Exercise data:
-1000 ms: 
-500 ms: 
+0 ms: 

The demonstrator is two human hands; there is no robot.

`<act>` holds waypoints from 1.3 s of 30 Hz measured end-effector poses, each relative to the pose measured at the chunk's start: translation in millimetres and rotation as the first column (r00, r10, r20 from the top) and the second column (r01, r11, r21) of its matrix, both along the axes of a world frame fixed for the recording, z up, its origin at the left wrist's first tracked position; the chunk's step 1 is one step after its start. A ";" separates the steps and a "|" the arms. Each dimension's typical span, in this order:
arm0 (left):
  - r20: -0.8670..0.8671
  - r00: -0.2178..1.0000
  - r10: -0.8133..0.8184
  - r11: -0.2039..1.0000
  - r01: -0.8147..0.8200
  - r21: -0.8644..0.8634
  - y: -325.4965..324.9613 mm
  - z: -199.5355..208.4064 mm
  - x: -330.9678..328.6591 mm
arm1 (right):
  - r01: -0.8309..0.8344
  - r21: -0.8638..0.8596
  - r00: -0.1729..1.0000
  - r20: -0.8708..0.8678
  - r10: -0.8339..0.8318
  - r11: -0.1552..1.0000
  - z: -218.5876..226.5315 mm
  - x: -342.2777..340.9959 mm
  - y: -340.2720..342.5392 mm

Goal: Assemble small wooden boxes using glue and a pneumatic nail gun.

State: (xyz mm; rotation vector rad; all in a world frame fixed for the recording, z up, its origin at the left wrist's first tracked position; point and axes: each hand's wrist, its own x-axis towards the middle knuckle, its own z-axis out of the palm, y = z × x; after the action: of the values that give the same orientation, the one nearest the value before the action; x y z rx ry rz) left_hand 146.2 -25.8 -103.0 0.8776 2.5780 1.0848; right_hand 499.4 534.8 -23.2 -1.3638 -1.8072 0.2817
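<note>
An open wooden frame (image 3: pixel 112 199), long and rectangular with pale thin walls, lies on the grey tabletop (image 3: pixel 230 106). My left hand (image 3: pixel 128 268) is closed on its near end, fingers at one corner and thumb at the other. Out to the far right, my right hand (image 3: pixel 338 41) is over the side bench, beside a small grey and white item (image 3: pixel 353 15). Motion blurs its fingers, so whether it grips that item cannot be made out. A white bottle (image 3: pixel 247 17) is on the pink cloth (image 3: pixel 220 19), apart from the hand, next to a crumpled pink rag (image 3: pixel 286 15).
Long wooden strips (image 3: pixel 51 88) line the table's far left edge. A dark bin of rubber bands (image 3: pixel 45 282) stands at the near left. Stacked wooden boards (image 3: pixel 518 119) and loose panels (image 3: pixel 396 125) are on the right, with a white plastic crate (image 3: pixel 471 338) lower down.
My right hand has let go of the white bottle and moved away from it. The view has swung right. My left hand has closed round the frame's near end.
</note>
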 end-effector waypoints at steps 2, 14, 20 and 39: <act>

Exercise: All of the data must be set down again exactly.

Result of this exercise:
-1000 ms: 
-500 ms: 
+0 ms: 

The demonstrator is two human hands; there is no robot.

`<act>` holds waypoints from 1.3 s of 30 Hz measured end-effector poses, each relative to the pose measured at the chunk's start: translation in millimetres and rotation as the first column (r00, r10, r20 from the top) and the second column (r01, r11, r21) of its matrix, both along the axes of a world frame fixed for the recording, z up, its origin at the left wrist's first tracked position; the chunk's step 1 is one step after its start. A ";" separates the steps and a "|" the arms. Each dimension's typical span, in this order:
arm0 (left):
  - r20: -0.8670..0.8671
  - r00: -0.2178..1.0000
  - r10: -0.8133..0.8184
  - r11: -0.2039..1.0000
  - r01: -0.8147..0.8200
  - r21: -0.8644..0.8634
  - y: -325.4965..324.9613 mm
  - z: -199.5355..208.4064 mm
  - x: -330.9678..328.6591 mm
arm1 (right):
  - r01: -0.8309..0.8344
  - r21: -0.8638..0.8596
  - r00: -0.1729..1.0000
  - r20: -0.8708..0.8678
  - r10: -0.8339..0.8318
  - r11: -0.1552..1.0000
  - z: -218.5876..226.5315 mm
  - x: -342.2777..340.9959 mm
  - y: -340.2720..342.5392 mm

Goal: Assemble small wooden boxes using glue and a pneumatic nail gun.

State: (xyz mm; rotation vector rad; all in a world frame fixed for the recording, z up, its origin at the left wrist's first tracked position; point and axes: each hand's wrist, its own x-axis towards the middle knuckle, its own z-axis out of the palm, y = z × x; after the action: of the values that give the same orientation, the one nearest the value before the action; x y z rx ry rz) left_hand 146.2 -25.8 -103.0 0.8776 2.5780 1.0848; right_hand 499.4 534.8 -23.2 -1.3638 -1.8072 0.2817
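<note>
An open wooden frame (image 3: pixel 112 199), long and rectangular with pale thin walls, lies on the grey tabletop (image 3: pixel 230 106). My left hand (image 3: pixel 128 268) is closed on its near end, fingers at one corner and thumb at the other. Out to the far right, my right hand (image 3: pixel 338 41) is over the side bench, beside a small grey and white item (image 3: pixel 353 15). Motion blurs its fingers, so whether it grips that item cannot be made out. A white bottle (image 3: pixel 247 17) is on the pink cloth (image 3: pixel 220 19), apart from the hand, next to a crumpled pink rag (image 3: pixel 286 15).
Long wooden strips (image 3: pixel 51 88) line the table's far left edge. A dark bin of rubber bands (image 3: pixel 45 282) stands at the near left. Stacked wooden boards (image 3: pixel 518 119) and loose panels (image 3: pixel 396 125) are on the right, with a white plastic crate (image 3: pixel 471 338) lower down.
My right hand has let go of the white bottle and moved away from it. The view has swung right. My left hand has closed round the frame's near end.
</note>
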 end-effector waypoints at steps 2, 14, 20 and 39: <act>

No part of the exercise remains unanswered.